Very funny point.  If I believed in predestiny, I would be upset that such a thing was written into the script.  And that would be okay too, because it would be God making me be mad about him making me get a colonoscopy.


----------



## Artfuldodger (Mar 3, 2012)

JB0704 said:


> Very funny point.  If I believed in predestiny, I would be upset that such a thing was written into the script.  And that would be okay too, because it would be God making me be mad about him making me get a colonoscopy.



So either way you look at it, there's no way out of it!


----------



## fish hawk (Mar 3, 2012)

Everyone's days are numbered,believer and unbeliever alike,because we all got a date with death.....Psalm 90:12 So teach us to number our days,That we may gain a heart of wisdom......God wants us to use our time on earth wisely.Not taking care of yourself is not wise!!!Go see the Doc.Ive also come to the assumption that arguing with a bunch of atheist is pointless and not very wise at all!!!Yall have at it and rock on


----------



## centerpin fan (Mar 3, 2012)

Artfuldodger said:


> If your days are numbered then it would seem pointless.

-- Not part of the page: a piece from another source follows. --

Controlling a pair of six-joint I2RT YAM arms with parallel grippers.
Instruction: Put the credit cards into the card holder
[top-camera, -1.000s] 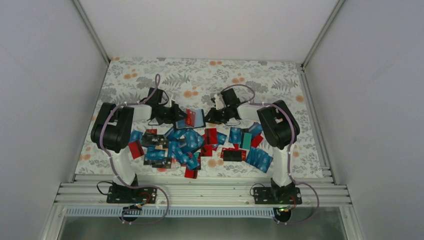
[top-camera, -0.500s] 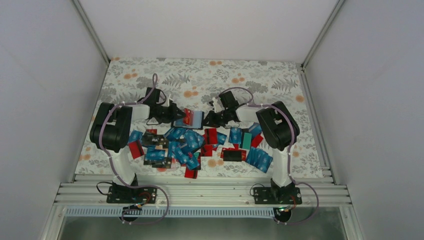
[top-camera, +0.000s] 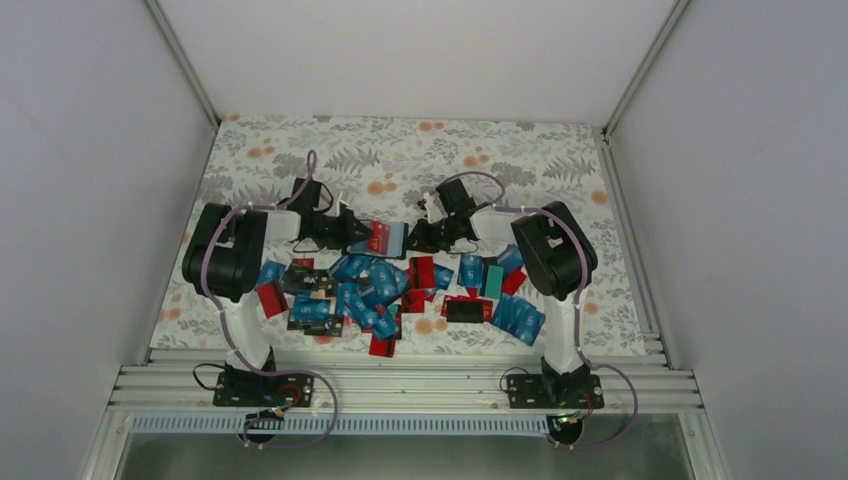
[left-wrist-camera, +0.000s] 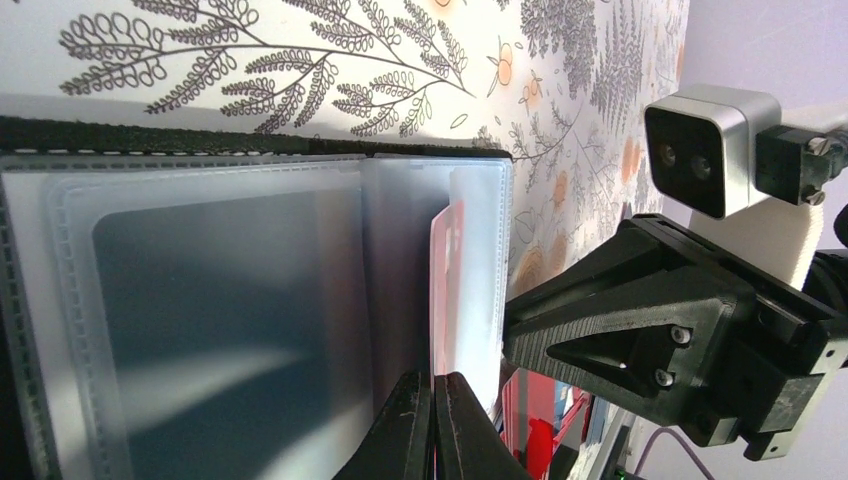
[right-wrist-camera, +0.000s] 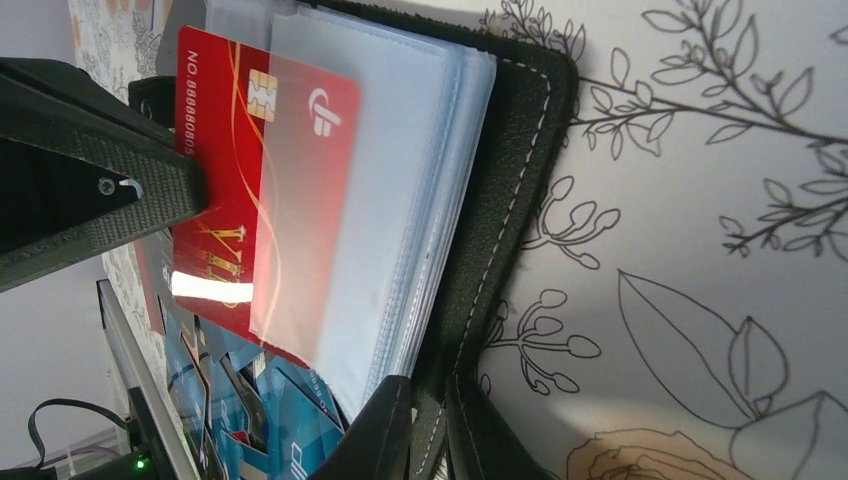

If there is no way to add days to your time on earth, why eat healthy or exercise? Why teach your kids gun safety?



Several years ago, I read some biographies of Confederate generals.  Stonewall Jackson was one.  Many of those guys were staunch Presbyterians who absolutely believed this.  That's why they could be amazingly calm in the midst of a heated battle.


----------



## JB0704 (Mar 3, 2012)

centerpin fan said:


> Many of those guys were staunch Presbyterians who absolutely believed this.  That's why they could be amazingly calm in the midst of a heated battle.



That is fascinating, and it makes a lot of sense when I think about it. 

Still doesn't change the fact that I would be pretty upset about the colonoscopy, and feel justified because my emotions would be just what God wanted.

Heck, a predestination worldview pretty much excuses anything we do, because we can't really do anything "outside the script."  We could exchange "the devil made me do it" for "God made me do it."


----------



## WELLS8230 (Mar 3, 2012)

ultimately it will still be your decision


----------



## gordon 2 (Mar 3, 2012)

centerpin fan said:


> Several years ago, I read some biographies of Confederate generals.  Stonewall Jackson was one.  Many of those guys were staunch Presbyterians who absolutely believed this.  That's why they could be amazingly calm in the midst of a heated battle.



Yah, and he got shot by his own men and died from pneumonia caused by said wound!

Local guy ( young man) here has been fighting lymphoma for three yrs died in a car crash last week!

Oh, and when they numbered the days life expectancy was a lot shorter and  the earth spun faster...so numbers are deceiving. When people lived 400yrs for example a day was six hours. Florida wagged like a turtle tail.

There are MRI colonoscopies now, but I bet you pay an arm and two legs for those.


----------



## Asath (Mar 4, 2012)

And here it turns out that March is Colorectal Cancer Awareness Month!  

Did the CDC put you up to this Dodger?

I, for one, will take the Awareness Month seriously, and plan to wear a brown ribbon and pay studious attention to my nether region.  (BTW, a colonoscopy isn’t as gruesome as the barroom talk makes it out – as any of us old guys can tell you.  It’s a lot weirder than, say, having to turn your head and cough, but the docs make a compelling case – not knowing kills more folks than AIDS does, by far.)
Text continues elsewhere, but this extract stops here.